» **What is expected**:
Going line by line through the records below, count those containing the word "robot", then give only the count.

* * * * *

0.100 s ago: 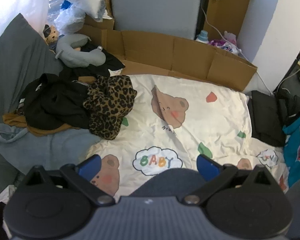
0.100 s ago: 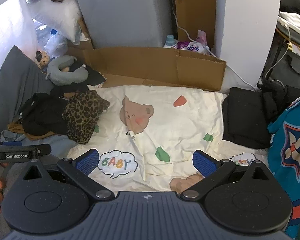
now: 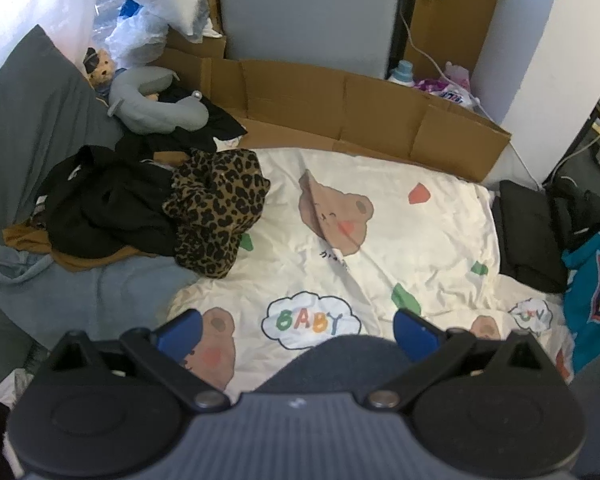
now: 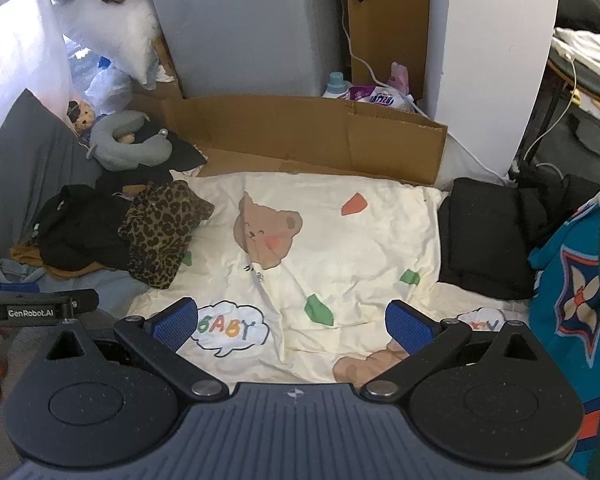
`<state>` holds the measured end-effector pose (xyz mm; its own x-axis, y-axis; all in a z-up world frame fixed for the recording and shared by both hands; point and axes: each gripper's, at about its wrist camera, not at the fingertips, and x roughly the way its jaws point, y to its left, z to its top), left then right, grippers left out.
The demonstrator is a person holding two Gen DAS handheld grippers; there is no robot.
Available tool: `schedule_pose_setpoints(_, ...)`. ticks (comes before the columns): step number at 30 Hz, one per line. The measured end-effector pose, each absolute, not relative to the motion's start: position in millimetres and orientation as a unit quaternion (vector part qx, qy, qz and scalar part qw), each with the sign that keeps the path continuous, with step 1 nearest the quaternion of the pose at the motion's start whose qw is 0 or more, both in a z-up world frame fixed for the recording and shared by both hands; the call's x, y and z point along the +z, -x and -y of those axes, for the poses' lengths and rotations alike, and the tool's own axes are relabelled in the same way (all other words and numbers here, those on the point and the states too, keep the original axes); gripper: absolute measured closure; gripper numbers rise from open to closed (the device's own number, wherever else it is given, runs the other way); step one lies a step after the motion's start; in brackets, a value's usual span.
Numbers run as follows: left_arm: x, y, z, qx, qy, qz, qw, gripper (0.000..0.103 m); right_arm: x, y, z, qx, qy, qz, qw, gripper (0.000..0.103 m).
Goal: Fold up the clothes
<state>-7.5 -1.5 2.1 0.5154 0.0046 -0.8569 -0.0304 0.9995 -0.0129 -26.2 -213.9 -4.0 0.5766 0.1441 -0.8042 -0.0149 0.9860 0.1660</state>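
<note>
A heap of unfolded clothes lies at the left of the white bear-print sheet [image 3: 380, 264]: a leopard-print garment [image 3: 218, 216] on top, a black garment [image 3: 112, 212] beside it, a brown one beneath. The heap also shows in the right wrist view, with the leopard-print garment [image 4: 160, 232] and the sheet [image 4: 340, 248]. A folded black garment [image 4: 480, 236] lies at the right edge of the sheet. My left gripper [image 3: 298, 332] is open and empty, held above the sheet's near edge. My right gripper [image 4: 292, 324] is open and empty too. The left gripper's body [image 4: 36, 308] shows at the right wrist view's left edge.
A cardboard wall [image 3: 360, 120] borders the far side of the sheet. A grey neck pillow [image 3: 156, 100] and a small teddy bear [image 3: 100, 68] lie at the back left. A grey cushion [image 3: 32, 120] stands at the left. A teal patterned cloth [image 4: 572, 300] lies at the right.
</note>
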Motion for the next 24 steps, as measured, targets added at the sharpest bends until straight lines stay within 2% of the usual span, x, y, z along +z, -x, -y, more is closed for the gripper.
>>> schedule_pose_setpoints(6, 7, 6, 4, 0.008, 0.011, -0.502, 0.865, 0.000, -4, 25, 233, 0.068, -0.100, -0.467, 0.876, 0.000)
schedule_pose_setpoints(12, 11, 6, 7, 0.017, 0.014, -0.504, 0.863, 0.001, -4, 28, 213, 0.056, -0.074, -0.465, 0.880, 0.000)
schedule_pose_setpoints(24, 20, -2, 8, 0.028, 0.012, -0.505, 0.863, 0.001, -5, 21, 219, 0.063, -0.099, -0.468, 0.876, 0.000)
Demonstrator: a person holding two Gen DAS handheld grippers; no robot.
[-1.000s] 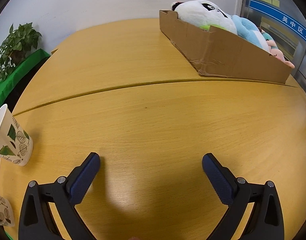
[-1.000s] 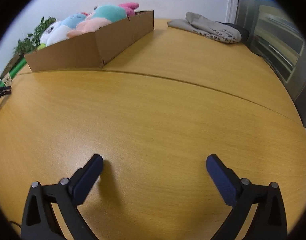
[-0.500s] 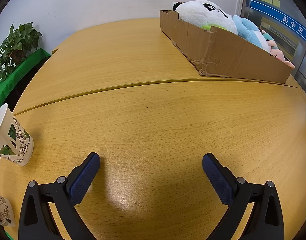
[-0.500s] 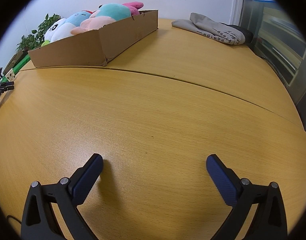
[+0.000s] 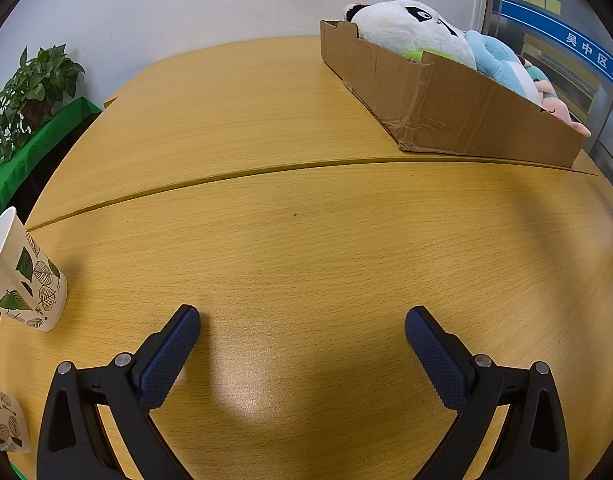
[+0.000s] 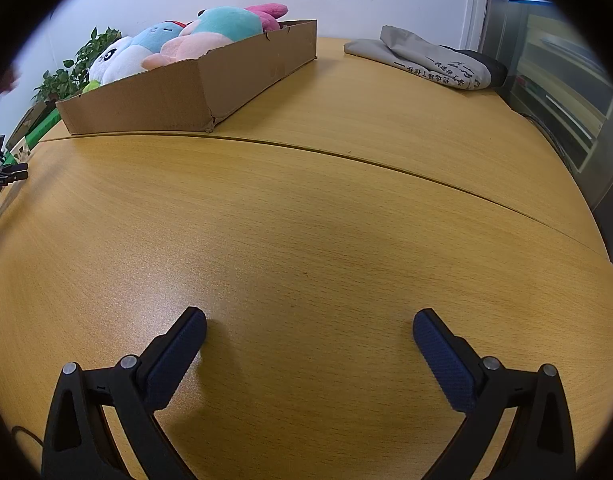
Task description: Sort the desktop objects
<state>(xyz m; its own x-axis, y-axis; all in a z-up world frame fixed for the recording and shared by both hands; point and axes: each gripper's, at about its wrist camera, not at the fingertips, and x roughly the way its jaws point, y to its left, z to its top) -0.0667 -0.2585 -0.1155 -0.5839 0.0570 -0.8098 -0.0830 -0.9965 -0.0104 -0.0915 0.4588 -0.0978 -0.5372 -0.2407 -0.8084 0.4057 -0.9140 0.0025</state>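
A potted plant (image 5: 30, 92) (leafy) stands beside the wall (image 5: 186, 4).

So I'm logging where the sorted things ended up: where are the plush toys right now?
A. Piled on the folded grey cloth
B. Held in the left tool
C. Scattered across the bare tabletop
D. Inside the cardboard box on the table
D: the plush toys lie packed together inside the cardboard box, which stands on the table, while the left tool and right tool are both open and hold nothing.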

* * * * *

» **Expected answer**:
2